Creates two interleaving half-circles with added Gaussian noise.

Parameters:

Name Type Description Default
n_samples int

Total number of samples. Default: 2000.

2000
noise float

Standard deviation of Gaussian noise added. Default: 0.05.

0.05
device Optional[Union[str, device]]

Device for the tensor.

None
dtype dtype

Data type for the tensor. Default: torch.float32.

float32
seed Optional[int]

Random seed for reproducibility.

None
Source code in torchebm/datasets/generators.py
class TwoMoonsDataset(BaseSyntheticDataset):
    """
    Generates the 'two moons' dataset.

    Creates two interleaving half-circles with added Gaussian noise.

    Args:
        n_samples (int): Total number of samples. Default: 2000.
        noise (float): Standard deviation of Gaussian noise added. Default: 0.05.
        device (Optional[Union[str, torch.device]]): Device for the tensor.
        dtype (torch.dtype): Data type for the tensor.
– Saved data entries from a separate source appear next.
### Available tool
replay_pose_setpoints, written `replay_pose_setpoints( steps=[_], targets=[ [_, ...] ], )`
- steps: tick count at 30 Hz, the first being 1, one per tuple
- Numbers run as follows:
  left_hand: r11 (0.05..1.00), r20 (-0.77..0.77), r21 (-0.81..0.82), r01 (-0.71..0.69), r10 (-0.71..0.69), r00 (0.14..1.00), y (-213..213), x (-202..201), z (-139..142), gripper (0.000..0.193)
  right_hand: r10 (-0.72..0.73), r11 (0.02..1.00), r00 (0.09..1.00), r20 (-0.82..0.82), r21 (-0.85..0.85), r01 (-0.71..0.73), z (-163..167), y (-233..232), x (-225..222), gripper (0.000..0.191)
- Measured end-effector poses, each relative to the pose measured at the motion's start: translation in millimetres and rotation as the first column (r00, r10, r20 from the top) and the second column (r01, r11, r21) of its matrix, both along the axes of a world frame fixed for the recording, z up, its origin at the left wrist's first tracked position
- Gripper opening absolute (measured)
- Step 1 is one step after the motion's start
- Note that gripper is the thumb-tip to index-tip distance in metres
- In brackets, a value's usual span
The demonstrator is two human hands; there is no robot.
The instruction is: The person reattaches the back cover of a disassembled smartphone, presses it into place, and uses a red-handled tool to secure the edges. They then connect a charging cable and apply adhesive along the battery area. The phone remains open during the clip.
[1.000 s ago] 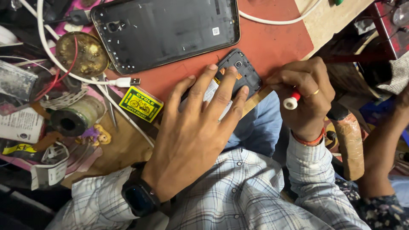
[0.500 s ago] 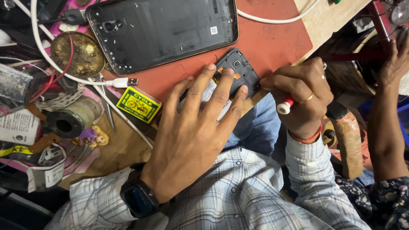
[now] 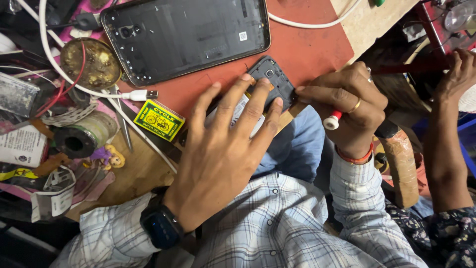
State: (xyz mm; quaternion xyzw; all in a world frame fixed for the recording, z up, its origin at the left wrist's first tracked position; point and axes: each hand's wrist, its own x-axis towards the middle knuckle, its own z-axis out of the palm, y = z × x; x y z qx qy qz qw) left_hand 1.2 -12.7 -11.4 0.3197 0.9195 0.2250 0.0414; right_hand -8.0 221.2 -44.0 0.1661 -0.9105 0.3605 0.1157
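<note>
On the red mat (image 3: 307, 49) edge lies a small dark phone (image 3: 270, 82), back cover off, matte plastic. Left hand (image 3: 223, 149) presses it, fingers spread flat. Right hand (image 3: 347, 106) pinches a red-and-white screwdriver (image 3: 331, 120) at its edge.

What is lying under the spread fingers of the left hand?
Under the left hand lies a small opened phone on the red mat. Its dark camera end and part of a pale battery show between the fingers. The rest of the phone is covered by the palm.
</note>
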Motion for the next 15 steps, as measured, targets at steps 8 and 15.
replay_pose_setpoints(
  steps=[8, 15],
  targets=[
    [0.999, -0.045, 0.019, 0.03, -0.029, 0.999, 6.8, 0.2, -7.2, 0.055, -0.182, 0.932, 0.982, 0.044, -0.31, 0.186, -20.5, 18.5, 16.3, 0.022],
    [0.999, -0.054, 0.005, -0.033, 0.033, 0.998, 12.7, 1.6, -8.7, 0.059, -0.282, 0.731, 0.935, -0.217, -0.68, 0.063, -28.4, 47.0, 12.0, 0.072]
  ],
)
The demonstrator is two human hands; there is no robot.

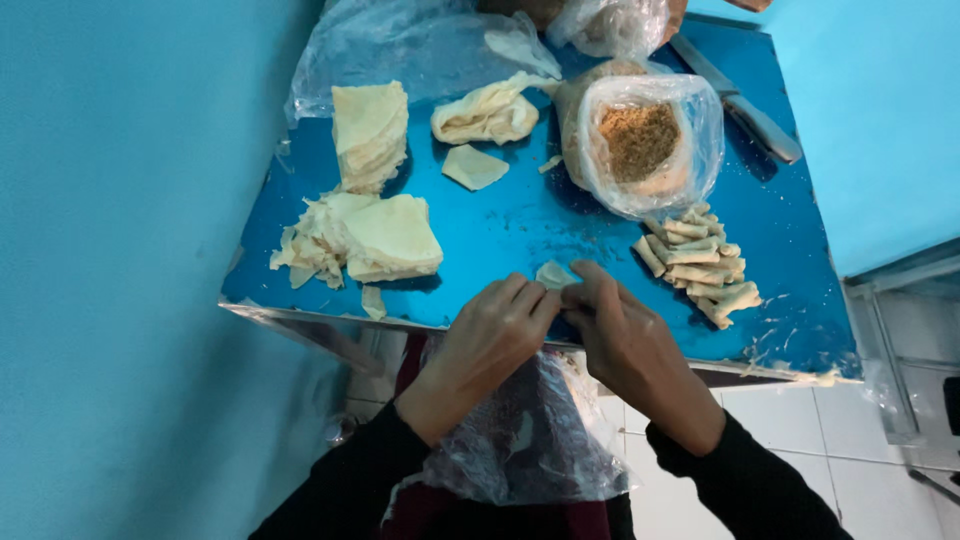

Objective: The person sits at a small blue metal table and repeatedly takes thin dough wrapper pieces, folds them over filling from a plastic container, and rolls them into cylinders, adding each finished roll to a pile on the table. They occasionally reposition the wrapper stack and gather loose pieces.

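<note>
Crinkled clear plastic [530,440] covers our lap beneath our wrists. We pinch a small pale wrapper [553,273] between our left hand [490,335] and right hand [620,335], fingertips meeting at the near edge of the blue table [520,220], beside the folded rolls [700,262].

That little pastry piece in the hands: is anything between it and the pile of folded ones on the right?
Nothing visible. Both hands pinch the pastry piece at the table's near edge; only bare blue surface separates it from the folded pile.
</note>
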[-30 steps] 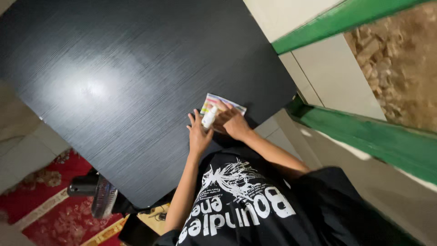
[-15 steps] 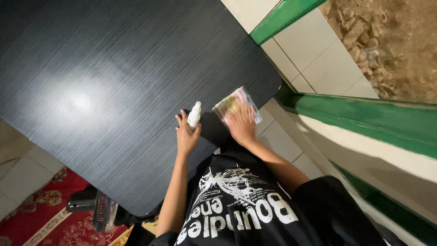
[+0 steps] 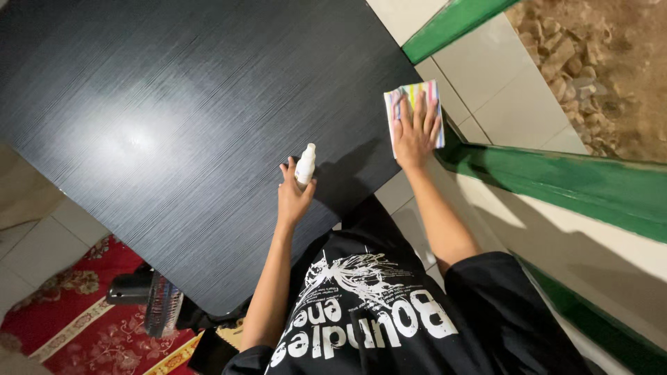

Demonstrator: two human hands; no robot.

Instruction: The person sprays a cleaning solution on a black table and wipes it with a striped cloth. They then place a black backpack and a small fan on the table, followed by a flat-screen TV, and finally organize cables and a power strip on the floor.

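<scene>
My left hand (image 3: 292, 198) grips a small white spray bottle (image 3: 305, 164), held upright just above the black wood-grain table (image 3: 160, 118) near its front edge. My right hand (image 3: 415, 128) lies flat, fingers spread, on a striped multicolour cloth (image 3: 411, 94). It presses the cloth onto the table's right corner. The two hands are about a forearm's length apart.
A green-painted ledge (image 3: 556, 184) and white tiled wall run along the right of the table, with rubble (image 3: 597, 62) beyond. At lower left, a red patterned rug (image 3: 62, 319) and a small dark fan-like object (image 3: 149, 298) sit on the floor.
My right hand has carried the cloth to the right, to the table's corner, and flattened onto it. My left hand with the bottle stayed near the front edge.
</scene>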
Default: torch.float32.
        seed (Optional[int]): Random seed for reproducibility.
    """

    def __init__(
        self,
        n_samples: int = 2000,
        noise: float = 0.05,
        device: Optional[Union[str, torch.device]] = None,
        dtype: torch.dtype = torch.float32,
        seed: Optional[int] = None,
    ):
        self.noise = noise
        super().__init__(n_samples=n_samples, device=device, dtype=dtype, seed=seed)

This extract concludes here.